We're Not Facebook's Customers. We're Its Products.
I recently asked my daughter if she’d seen the Facebook ads that pop up constantly in my feed. The ones for a magical gloss that erases lip lines and gives women plump, juicy kissers.
She said no.
Of course she hadn't. Those ads are aimed at desperate women my age, whose lips are disappearing.
She sees ads for things young women want. Tattoo-disguising makeup, I suppose. Birth control gadgets. Sexy lingerie. Items that don't interest the lipless crew.
How does Facebook know my lips are endangered and my kid's aren’t? Through all of the info we’ve merrily tossed them with our “likes,” clicks and comments over the years.

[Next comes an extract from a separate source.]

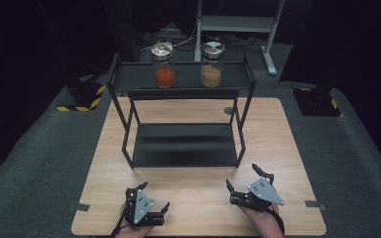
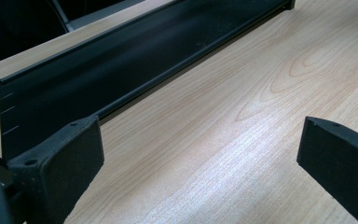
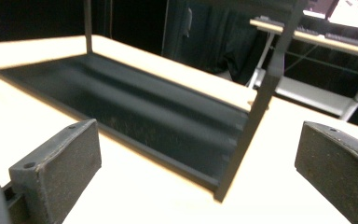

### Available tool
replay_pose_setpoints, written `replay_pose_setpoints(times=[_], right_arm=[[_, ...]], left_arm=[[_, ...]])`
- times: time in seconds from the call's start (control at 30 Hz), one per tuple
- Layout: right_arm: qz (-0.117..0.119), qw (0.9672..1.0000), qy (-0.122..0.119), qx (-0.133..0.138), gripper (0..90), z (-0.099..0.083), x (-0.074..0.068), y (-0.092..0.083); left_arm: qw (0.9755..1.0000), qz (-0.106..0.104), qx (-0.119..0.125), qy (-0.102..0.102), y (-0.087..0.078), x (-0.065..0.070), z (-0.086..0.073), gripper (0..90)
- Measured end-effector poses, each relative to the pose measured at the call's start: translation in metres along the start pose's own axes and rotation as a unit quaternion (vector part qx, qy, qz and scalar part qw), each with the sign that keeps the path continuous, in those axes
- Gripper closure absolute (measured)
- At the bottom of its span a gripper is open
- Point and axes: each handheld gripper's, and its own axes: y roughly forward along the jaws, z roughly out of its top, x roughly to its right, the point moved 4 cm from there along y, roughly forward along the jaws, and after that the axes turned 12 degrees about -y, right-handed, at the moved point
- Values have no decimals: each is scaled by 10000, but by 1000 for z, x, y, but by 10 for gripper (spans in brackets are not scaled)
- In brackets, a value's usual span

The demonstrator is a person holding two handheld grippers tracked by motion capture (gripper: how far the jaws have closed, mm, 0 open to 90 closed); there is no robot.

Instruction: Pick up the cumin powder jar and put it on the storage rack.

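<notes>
A light wooden desk (image 1: 278,139) sits in a dark room; a black metal rack (image 1: 183,144) with two shelves stands on the far half of it. The top shelf (image 1: 129,77) holds two glass jars; the jar with red stuff (image 1: 163,64) is on the left and the jar with yellow-brown stuff (image 1: 212,63) is on the right; they stand upright, near each other but not touching, and each has a shiny metal lid. The bottom shelf (image 1: 183,144) is a flat black tray that lies low on the desk.

The left gripper (image 1: 151,201) rests at the near edge of the desk, held by the person's left hand (image 1: 129,229); its jaws are spread wide apart with nothing between them. In the left gripper view the two black jaws stand far apart over bare wood (image 2: 205,140), and the front edge of the black tray (image 2: 121,65) runs across the top.

The right gripper (image 1: 243,178) is also near the front edge, well apart from the left one, held by the person's right hand (image 1: 263,218); its jaws are spread wide too, and they hold nothing. In the right gripper view the jaws point at the bottom tray (image 3: 135,107) and at one thin black leg of the rack (image 3: 261,98), which stands between the two jaws farther off.

Both grippers are in front of the rack and touch none of it; a grey plate shows on top of each.
</notes>
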Motion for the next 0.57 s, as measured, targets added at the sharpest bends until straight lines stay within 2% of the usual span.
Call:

Oh, and the personal stuff in our profiles that we think is secret because we marked it "private."
Facebook knows a lot about us.
Which bring us to the latest news: A political outfit used Facebook to get their grubby paws on our personal information and then they blasted campaign ads at us based on our personality traits.

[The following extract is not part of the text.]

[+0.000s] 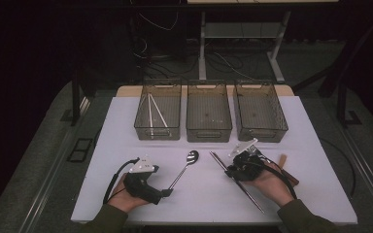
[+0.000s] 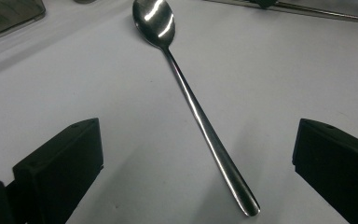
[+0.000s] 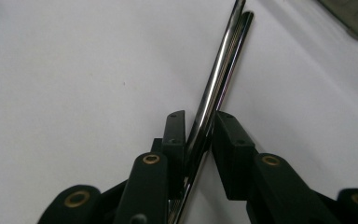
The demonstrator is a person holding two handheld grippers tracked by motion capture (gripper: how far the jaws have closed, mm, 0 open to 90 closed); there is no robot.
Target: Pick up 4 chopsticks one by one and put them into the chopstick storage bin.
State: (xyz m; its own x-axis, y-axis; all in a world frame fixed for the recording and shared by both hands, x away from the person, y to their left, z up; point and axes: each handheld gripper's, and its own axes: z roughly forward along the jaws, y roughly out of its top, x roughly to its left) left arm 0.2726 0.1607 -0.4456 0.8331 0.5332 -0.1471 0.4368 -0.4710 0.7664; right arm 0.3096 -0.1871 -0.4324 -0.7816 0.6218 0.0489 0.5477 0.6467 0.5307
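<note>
Steel chopsticks (image 3: pixel 214 88) are pinched, apparently firmly, between the right gripper's (image 3: pixel 199 130) nearly closed jaws; the spoon (image 2: pixel 193 102) lies untouched between the left gripper's (image 2: pixel 193 163) wide-open jaws.

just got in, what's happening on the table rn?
A person is sorting cutlery at a white table with three wire baskets along its far side. The right gripper has its jaws closed on a pair of metal chopsticks lying on the table. The left gripper sits open with the spoon handle between its jaws, not yet gripped. The left basket already holds white utensils; a brown-handled piece lies by the right hand.
</note>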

We’re supposed to be shocked and outraged about this Facebook news.
But other than what it’s done to the stock market - and my 401K - I’m not that angry.
And I’m definitely not surprised.
Ever since the Obama campaign boasted about how they grabbed lists of friends and friends of friends on Facebook, we knew where this was headed.

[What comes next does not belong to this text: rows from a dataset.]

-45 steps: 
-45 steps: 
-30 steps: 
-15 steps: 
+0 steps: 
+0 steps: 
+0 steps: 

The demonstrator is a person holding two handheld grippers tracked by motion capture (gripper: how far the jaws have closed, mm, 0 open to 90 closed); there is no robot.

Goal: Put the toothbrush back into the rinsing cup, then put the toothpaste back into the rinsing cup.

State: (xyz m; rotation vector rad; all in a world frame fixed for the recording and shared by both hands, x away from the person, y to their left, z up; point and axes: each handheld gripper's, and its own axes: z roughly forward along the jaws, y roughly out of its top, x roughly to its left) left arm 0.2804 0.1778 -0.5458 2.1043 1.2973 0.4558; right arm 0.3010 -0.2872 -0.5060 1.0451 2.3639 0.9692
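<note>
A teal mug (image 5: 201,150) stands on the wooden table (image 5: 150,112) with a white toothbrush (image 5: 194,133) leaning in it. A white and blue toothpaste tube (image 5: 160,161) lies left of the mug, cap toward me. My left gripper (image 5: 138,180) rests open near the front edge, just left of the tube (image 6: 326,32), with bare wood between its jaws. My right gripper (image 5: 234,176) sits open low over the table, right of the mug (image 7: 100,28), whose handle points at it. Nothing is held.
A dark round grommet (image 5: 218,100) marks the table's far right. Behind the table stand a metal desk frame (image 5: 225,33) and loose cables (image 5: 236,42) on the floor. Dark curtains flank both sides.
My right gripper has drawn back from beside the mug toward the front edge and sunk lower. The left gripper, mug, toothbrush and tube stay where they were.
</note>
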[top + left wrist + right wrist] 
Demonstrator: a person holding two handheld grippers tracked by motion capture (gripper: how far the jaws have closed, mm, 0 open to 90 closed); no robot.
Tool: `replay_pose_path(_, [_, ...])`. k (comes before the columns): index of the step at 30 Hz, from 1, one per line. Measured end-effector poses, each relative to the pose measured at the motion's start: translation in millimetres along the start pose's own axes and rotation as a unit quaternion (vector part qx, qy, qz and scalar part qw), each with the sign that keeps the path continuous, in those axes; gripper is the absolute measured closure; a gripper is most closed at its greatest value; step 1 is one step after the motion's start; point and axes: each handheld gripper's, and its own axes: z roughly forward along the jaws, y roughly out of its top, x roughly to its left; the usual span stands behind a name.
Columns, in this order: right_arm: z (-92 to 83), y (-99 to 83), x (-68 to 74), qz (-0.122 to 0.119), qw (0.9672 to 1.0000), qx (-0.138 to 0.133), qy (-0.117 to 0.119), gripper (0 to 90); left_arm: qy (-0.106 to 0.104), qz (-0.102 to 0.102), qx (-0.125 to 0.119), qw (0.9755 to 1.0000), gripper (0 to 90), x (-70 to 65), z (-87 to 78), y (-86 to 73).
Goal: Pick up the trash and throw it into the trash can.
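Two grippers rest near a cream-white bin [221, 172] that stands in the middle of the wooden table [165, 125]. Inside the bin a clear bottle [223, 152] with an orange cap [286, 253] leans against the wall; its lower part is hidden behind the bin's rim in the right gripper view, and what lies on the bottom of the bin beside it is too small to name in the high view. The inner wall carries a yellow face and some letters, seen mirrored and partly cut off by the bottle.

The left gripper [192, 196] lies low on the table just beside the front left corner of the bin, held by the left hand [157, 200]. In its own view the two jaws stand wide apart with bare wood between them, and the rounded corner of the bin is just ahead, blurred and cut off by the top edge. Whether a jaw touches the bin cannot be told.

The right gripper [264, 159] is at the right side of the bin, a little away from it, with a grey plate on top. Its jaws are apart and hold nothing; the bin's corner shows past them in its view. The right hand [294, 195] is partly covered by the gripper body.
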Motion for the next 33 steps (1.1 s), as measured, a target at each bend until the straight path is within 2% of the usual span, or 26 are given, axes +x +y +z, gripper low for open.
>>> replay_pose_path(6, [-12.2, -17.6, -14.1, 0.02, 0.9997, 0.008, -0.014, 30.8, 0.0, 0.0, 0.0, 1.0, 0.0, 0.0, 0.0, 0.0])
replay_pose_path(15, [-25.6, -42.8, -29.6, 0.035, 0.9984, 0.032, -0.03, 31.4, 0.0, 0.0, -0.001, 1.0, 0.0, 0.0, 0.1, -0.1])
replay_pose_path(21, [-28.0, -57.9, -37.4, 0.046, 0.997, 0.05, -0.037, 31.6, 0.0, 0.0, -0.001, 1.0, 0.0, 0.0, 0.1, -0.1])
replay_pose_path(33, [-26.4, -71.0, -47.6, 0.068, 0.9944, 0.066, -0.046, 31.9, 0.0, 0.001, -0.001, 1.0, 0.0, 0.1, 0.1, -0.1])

In a story headlined "Funny, When Obama Harvested Facebook Data On Millions of Users To Win in 2012, Everyone Cheered," Investor’s Business Daily claims that the current outrage is more about who may have benefited from the latest data mining - Trump - than by the deceptive process itself.
I think IBD may be right.
“In 2012, the Obama campaign encouraged supporters to download an Obama 2012 Facebook app that, when activated, let the campaign collect Facebook data both on users and their friends…,” IBD reports.
“The campaign boasted that more than a million people downloaded the app, which, given an average friend-list size of 190, means that as many as 190 million had at least some of their Facebook data vacuumed up by the Obama campaign — without their knowledge or consent.
“This … gave Obama an unprecedented ability to reach out to non-supporters. More important, the campaign could deliver carefully targeted campaign messages disguised as messages from friends to millions of Facebook users…"
Geez. Not exactly honest and above board, but where was the outcry?
Fast forward to 2014 and we learn that many Facebook users downloaded a Cambridge personality quiz that they were told, “…would be used for academic purposes.”
It wasn't. Instead, it was used to harvest their data and that of their friends, which meant "tens of millions" of people had their personal information gleaned without their permission. It was used to craft political ads for conservative candidates.
That’s sneaky and deceptive. But is it worse than disguising campaign memos as messages from friends?
You decide. I’m not looking for a debate about whose campaign was the most underhanded in its use of social media.